» HOW TO COMPLETE THIS TASK
Will you output all of the data below exactly, omitting the images?

+++

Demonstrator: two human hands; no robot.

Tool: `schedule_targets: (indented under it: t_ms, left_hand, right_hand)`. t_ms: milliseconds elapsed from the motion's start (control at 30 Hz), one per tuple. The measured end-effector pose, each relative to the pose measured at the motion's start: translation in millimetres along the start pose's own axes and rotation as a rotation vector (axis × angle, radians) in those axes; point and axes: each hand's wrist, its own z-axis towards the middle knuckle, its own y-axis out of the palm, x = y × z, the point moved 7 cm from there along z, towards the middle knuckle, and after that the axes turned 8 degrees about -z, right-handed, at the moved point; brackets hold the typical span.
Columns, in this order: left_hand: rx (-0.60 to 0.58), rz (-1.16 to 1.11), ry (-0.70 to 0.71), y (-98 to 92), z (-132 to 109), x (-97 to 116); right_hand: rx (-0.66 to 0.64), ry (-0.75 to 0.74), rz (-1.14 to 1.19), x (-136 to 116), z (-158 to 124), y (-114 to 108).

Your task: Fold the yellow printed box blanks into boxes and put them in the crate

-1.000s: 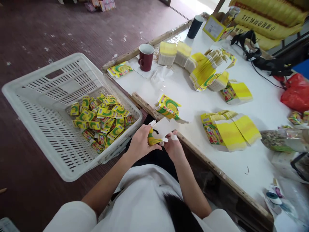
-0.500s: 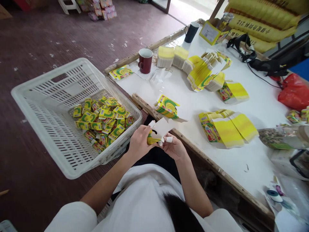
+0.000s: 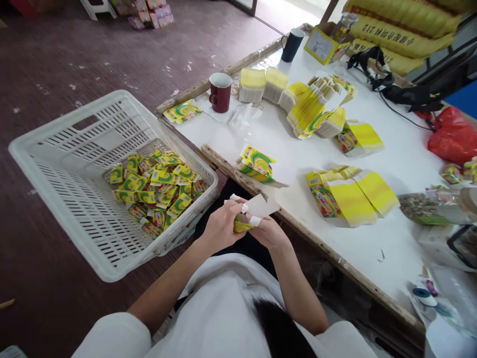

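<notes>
Over my lap, my left hand [image 3: 220, 223] and my right hand [image 3: 271, 232] are both closed on one small yellow carton [image 3: 243, 226] with a white inner side and raised flaps. White tape or wraps cover some fingertips on both hands. My fingers hide much of the carton. To the left, a white plastic basket [image 3: 48, 164] holds a heap of small yellow-green cartons [image 3: 164, 181]. On the table edge just beyond my hands lies a yellow-green carton [image 3: 257, 164] with a white flap sticking out.
The white table [image 3: 357, 253] has a wooden edge. On it are stacks of flat yellow cartons [image 3: 350, 196], a maroon mug [image 3: 220, 93], a dark mug [image 3: 292, 45], a flat carton [image 3: 182, 111], a red plastic bag [image 3: 452, 136] and a jar [image 3: 421, 208]. Yellow sacks [image 3: 395, 32] stand behind.
My fingers have shifted on the carton, and its white flap now tilts more to the right. My right hand's taped finger has moved in closer to the carton's opening.
</notes>
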Motion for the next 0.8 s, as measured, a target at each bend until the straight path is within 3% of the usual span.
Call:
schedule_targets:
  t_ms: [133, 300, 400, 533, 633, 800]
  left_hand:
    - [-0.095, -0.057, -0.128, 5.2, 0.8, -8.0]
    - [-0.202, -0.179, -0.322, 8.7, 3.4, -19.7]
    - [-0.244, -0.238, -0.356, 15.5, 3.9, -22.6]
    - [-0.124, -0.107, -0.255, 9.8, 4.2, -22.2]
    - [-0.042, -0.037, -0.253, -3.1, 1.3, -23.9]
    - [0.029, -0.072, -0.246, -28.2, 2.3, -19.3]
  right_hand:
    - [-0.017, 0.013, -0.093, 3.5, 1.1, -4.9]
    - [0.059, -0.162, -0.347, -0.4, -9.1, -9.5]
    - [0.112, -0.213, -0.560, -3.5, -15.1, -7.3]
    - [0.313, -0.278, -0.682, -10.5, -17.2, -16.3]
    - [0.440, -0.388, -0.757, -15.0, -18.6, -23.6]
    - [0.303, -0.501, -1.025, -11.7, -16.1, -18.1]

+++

» OUTPUT OF THE EXERCISE
Demonstrator: two human hands; no robot.

Tool: `schedule_targets: (indented under it: t_ms, left_hand, right_hand)`. t_ms: milliseconds elapsed from the motion's start (control at 30 Hz), one per tuple. The measured end-effector pose, each relative to the pose measured at the motion's start: translation in millimetres along the start pose's own axes and rotation as a rotation vector (axis × angle, radians) in those axes; point and axes: each hand's wrist, its own z-axis towards the middle knuckle, its own y-axis out of the palm, x = y × z, the point moved 7 cm from there along z, towards the middle knuckle, and after that the axes turned 8 degrees about -z, right-handed, at the moved point; brackets hold the typical span.
Columns, in this order: left_hand: rx (-0.60 to 0.58), rz (-1.16 to 1.11), ry (-0.70 to 0.71), y (-98 to 92), z (-132 to 109), x (-97 to 116); right_hand: rx (-0.66 to 0.64), ry (-0.75 to 0.74), rz (-1.14 to 1.19), x (-136 to 116), z (-158 to 124), y (-114 to 108).

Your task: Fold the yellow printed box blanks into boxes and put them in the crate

-1.000s: 
-0.500s: 
+0.000s: 

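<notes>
Over my lap, my left hand [image 3: 220, 223] and my right hand [image 3: 271, 232] are both closed on one small yellow carton [image 3: 243, 226] with a white inner side and raised flaps. White tape or wraps cover some fingertips on both hands. My fingers hide much of the carton. To the left, a white plastic basket [image 3: 48, 164] holds a heap of small yellow-green cartons [image 3: 164, 181]. On the table edge just beyond my hands lies a yellow-green carton [image 3: 257, 164] with a white flap sticking out.
The white table [image 3: 357, 253] has a wooden edge. On it are stacks of flat yellow cartons [image 3: 350, 196], a maroon mug [image 3: 220, 93], a dark mug [image 3: 292, 45], a flat carton [image 3: 182, 111], a red plastic bag [image 3: 452, 136] and a jar [image 3: 421, 208]. Yellow sacks [image 3: 395, 32] stand behind.
My fingers have shifted on the carton, and its white flap now tilts more to the right. My right hand's taped finger has moved in closer to the carton's opening.
</notes>
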Motion for the next 0.8 s, as measured, a target at each bend until the straight path is within 3% of the usual span.
Call:
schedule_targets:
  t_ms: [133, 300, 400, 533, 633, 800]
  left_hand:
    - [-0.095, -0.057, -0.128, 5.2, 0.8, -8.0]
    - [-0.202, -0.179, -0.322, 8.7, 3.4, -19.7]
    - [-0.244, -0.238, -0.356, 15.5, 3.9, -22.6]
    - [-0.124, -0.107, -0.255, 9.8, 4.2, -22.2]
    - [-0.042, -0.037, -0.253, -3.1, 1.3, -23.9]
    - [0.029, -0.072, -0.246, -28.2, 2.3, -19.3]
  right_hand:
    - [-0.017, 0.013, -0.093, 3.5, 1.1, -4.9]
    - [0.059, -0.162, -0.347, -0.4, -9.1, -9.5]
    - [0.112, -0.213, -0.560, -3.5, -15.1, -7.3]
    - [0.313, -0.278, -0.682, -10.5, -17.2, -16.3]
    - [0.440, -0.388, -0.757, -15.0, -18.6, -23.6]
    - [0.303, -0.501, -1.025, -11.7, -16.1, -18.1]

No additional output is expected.